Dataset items
────────────────────────────────────────
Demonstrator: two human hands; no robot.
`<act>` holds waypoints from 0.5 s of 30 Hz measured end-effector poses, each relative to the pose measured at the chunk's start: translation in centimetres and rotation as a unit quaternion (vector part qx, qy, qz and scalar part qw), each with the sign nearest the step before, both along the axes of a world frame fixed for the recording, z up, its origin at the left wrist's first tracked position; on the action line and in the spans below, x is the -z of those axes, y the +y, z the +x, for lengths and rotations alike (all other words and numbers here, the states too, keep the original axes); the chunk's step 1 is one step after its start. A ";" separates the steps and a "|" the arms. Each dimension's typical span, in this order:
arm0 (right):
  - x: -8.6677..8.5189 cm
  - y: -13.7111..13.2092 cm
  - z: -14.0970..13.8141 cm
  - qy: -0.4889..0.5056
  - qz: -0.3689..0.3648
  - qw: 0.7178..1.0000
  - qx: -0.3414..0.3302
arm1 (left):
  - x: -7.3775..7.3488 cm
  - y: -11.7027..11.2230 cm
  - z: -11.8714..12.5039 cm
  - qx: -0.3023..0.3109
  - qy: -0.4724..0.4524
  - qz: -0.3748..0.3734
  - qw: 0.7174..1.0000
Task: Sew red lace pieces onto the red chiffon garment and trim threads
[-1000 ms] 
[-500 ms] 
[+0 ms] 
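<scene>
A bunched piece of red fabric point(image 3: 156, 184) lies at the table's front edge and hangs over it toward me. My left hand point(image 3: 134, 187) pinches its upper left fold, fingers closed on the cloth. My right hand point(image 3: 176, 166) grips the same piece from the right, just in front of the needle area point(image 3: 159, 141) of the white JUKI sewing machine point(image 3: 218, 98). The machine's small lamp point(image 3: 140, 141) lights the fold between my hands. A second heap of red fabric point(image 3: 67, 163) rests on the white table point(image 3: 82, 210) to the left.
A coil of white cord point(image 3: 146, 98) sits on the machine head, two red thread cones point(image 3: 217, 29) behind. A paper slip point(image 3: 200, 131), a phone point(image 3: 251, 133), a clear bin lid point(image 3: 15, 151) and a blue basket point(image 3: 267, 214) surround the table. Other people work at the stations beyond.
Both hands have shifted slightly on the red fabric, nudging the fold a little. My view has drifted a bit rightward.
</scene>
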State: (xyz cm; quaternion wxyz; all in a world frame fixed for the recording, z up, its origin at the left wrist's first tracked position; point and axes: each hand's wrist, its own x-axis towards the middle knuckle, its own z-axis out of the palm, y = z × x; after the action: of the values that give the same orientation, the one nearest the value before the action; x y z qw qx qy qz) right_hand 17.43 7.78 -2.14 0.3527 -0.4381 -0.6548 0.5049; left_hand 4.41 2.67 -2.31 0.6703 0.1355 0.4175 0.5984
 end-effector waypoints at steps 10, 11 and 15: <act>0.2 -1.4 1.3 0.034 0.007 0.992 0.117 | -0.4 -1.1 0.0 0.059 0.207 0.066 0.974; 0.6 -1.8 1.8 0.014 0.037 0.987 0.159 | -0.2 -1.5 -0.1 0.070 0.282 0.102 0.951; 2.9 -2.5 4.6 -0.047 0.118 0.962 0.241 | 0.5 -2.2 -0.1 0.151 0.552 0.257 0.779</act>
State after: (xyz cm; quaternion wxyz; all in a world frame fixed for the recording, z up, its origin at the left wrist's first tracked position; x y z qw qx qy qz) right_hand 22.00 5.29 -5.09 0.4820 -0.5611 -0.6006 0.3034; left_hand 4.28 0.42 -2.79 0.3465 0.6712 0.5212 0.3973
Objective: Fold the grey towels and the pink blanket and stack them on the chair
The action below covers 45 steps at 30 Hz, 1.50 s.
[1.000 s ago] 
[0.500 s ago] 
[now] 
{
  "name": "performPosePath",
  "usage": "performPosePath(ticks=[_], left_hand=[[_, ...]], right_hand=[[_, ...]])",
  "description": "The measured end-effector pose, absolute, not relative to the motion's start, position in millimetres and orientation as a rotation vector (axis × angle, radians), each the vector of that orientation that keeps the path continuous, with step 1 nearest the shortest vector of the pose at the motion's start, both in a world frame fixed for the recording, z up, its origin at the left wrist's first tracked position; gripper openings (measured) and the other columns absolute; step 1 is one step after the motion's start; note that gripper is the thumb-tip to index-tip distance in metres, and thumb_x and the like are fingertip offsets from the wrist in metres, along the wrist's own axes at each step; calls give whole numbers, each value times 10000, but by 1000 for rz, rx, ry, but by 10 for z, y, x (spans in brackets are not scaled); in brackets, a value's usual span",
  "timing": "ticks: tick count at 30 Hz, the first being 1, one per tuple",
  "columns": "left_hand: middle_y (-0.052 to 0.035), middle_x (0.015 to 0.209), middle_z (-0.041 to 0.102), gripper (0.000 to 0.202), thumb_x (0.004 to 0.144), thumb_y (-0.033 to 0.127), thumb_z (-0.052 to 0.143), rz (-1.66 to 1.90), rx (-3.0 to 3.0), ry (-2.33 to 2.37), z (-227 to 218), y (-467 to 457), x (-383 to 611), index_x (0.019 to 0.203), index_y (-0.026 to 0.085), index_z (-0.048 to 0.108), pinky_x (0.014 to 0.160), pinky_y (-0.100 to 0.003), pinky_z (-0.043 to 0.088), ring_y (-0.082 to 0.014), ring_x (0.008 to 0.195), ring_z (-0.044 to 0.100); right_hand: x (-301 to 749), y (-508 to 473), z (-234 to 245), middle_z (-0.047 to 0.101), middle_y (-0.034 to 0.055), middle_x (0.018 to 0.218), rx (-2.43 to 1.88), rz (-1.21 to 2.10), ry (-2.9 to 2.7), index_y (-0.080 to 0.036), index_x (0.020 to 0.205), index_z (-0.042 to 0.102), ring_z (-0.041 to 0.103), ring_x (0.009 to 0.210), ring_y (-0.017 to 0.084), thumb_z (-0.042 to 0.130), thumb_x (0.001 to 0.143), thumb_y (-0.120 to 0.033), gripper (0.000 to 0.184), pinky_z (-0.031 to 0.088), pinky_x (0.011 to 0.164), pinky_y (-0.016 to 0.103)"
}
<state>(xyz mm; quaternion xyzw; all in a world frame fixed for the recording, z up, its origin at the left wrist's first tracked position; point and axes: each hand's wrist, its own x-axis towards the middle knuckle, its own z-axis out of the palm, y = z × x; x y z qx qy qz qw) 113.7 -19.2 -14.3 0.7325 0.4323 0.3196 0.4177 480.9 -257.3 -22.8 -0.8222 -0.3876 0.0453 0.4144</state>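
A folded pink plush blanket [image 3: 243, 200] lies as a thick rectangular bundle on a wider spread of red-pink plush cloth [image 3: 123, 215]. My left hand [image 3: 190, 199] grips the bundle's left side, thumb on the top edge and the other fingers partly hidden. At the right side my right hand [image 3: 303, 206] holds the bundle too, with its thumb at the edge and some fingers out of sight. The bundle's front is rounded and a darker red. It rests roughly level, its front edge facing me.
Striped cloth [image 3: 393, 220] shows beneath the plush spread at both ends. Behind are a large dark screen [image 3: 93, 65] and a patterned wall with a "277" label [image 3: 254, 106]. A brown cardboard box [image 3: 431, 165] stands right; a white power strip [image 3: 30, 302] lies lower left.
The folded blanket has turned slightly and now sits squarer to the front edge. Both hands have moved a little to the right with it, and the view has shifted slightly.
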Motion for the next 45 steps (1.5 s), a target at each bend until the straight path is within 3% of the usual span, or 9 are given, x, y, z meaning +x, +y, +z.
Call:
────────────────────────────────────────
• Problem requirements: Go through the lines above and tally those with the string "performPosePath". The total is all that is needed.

• Exercise response: 2